Edgar Herridge has come a long way in 15 years. A journey that began in 2008 as a volunteer coach with Somerset Disabled Cricket Club – founded in 1997, but back then one of only 20 or so in the country – has been made in tandem with the rapid development of the disability game.
Senior national disabilities manager since October 2022, the landscape Edgar surveys now – a thriving domestic circuit offering cricket either in a recreational, volunteering and, increasingly, professional capacity – is one he is rightly proud of helping to produce.

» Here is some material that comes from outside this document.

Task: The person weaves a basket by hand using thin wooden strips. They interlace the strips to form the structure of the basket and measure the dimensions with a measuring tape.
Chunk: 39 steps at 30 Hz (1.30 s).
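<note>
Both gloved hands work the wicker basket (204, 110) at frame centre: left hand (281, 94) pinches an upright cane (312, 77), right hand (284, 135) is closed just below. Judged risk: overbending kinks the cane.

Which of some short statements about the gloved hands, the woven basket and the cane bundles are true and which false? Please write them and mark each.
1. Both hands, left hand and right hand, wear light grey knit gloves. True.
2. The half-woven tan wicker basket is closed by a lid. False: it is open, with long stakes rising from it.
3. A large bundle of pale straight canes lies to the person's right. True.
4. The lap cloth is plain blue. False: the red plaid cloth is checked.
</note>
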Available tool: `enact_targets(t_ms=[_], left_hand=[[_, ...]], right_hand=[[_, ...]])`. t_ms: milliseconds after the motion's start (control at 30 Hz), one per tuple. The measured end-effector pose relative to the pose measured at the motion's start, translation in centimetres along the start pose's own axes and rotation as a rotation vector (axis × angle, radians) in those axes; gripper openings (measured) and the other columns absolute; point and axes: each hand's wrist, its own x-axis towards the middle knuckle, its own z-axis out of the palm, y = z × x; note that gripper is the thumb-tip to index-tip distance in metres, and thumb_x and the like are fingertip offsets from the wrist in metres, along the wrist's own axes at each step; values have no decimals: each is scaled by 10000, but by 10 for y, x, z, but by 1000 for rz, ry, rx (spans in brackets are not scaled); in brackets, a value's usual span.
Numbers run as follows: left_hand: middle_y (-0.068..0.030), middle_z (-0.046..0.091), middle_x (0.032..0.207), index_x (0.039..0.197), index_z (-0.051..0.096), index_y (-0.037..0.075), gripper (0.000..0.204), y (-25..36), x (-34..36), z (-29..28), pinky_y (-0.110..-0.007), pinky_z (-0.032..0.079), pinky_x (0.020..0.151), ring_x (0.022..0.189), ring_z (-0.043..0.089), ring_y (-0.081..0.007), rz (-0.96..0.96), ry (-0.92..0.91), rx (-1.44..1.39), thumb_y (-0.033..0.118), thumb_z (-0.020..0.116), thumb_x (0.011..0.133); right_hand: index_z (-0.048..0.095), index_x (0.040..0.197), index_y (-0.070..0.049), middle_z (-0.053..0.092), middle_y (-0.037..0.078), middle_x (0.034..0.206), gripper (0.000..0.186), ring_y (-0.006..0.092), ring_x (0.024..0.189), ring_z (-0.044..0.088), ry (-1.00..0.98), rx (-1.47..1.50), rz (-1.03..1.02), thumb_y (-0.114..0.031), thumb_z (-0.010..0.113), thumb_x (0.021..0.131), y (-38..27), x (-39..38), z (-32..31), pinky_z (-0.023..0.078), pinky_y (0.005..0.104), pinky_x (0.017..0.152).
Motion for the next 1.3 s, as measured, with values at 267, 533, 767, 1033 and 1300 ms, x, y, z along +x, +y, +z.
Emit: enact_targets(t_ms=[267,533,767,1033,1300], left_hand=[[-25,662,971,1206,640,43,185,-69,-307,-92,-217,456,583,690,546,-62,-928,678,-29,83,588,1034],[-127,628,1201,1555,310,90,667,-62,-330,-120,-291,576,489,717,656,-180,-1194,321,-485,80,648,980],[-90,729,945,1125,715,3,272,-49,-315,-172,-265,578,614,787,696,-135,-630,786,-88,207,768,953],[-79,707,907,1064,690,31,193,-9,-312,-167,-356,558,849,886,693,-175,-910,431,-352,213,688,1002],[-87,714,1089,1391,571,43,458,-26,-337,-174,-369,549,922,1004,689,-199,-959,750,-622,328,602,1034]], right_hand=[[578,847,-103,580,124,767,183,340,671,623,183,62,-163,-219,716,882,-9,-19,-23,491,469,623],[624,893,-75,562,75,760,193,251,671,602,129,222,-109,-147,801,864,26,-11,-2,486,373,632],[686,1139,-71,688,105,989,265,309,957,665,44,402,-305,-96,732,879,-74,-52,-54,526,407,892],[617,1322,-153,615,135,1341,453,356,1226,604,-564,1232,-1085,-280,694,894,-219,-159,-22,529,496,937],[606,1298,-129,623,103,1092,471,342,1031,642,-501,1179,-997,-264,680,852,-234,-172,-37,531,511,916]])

And if the Disability Premier League (DPL) represents the domestic pinnacle, for Edgar and those beavering away behind the scenes it is merely “the fantastic shop window” – a headline amid myriad stories on a pathway walked with an increasingly sure tread by more people each passing year.
By way of illustration, Edgar talks not about last year’s televised final on Sky, but a game a week later. “I was lucky enough to be at the D40 Pursuit final, two rungs down the domestic ladder if you like,” he says. “The standard of cricket we were watching just blew me away – it was really high.”
For Edgar, it’s proof that the eye-catching nature of the DPL, the gateway to greater mainstream exposure, offers a double whammy. Those who dream of jousting with the cream of the nation’s disability players can use it as the proverbial motivational carrot. Those who, back in 2008 might not even have had anywhere to play in what Edgar calls a ‘postcode lottery’, can now look at cricket and think: ‘that’s a game for me’.
The last phrase is the clincher, the driver for Edgar and those like him – there are many of them out there – whose lives are dedicated to growing the game. And, by association, the people who play it. One of the joys of the DPL’s success has been the spike in interest. “Whether that reached us through our central email@example.com, or anecdotally, with county cricket boards reporting more people coming along to sessions, or enquiring about them – that’s awesome,” Edgar says.
“I think in the pantheon of disability sports, cricket’s still one of the best-kept secrets. I just wish more people knew, realised what cricket can do, what it can help you achieve.
“Because we don’t have that four-year cycle of Paralympic exposure, people just don’t realise that it is one of the most-inclusive sports; changeable and adaptable in so many ways – you can walk or run between the wickets; bowl under or overarm from 18 yards or 11, if that’s more suitable to your needs.”
The growth of Disability Cricket Champion Clubs up and down the country – there are currently around 120, but Edgar is always striving to add more – has made the game more accessible.
The push for a disability lead officer in every county is nearing fruition a year ahead of schedule and while there’s plenty to do yet, Edgar feels the game is in a good spot.
“The next five years is about making sure that we support that delivery network – making sure the offer is right in every county,” he says. “We’re a great patchwork of a nation – we have rural and urban counties, some with a deluge of cricket facilities and some comparatively sparse.
“We need to make sure in the next five years that wherever you live, if you have a disability, you can access the right format of cricket for you.”
“We want a domestic pathway built off the DPL that gives everyone the opportunity to be the best they can be in the game, allowing individuals to not be limited by provision, but only by what they want to do and achieve in the game – whether that’s a knock about down the park, representing England – and everything in between.” It sounds like the field is well set.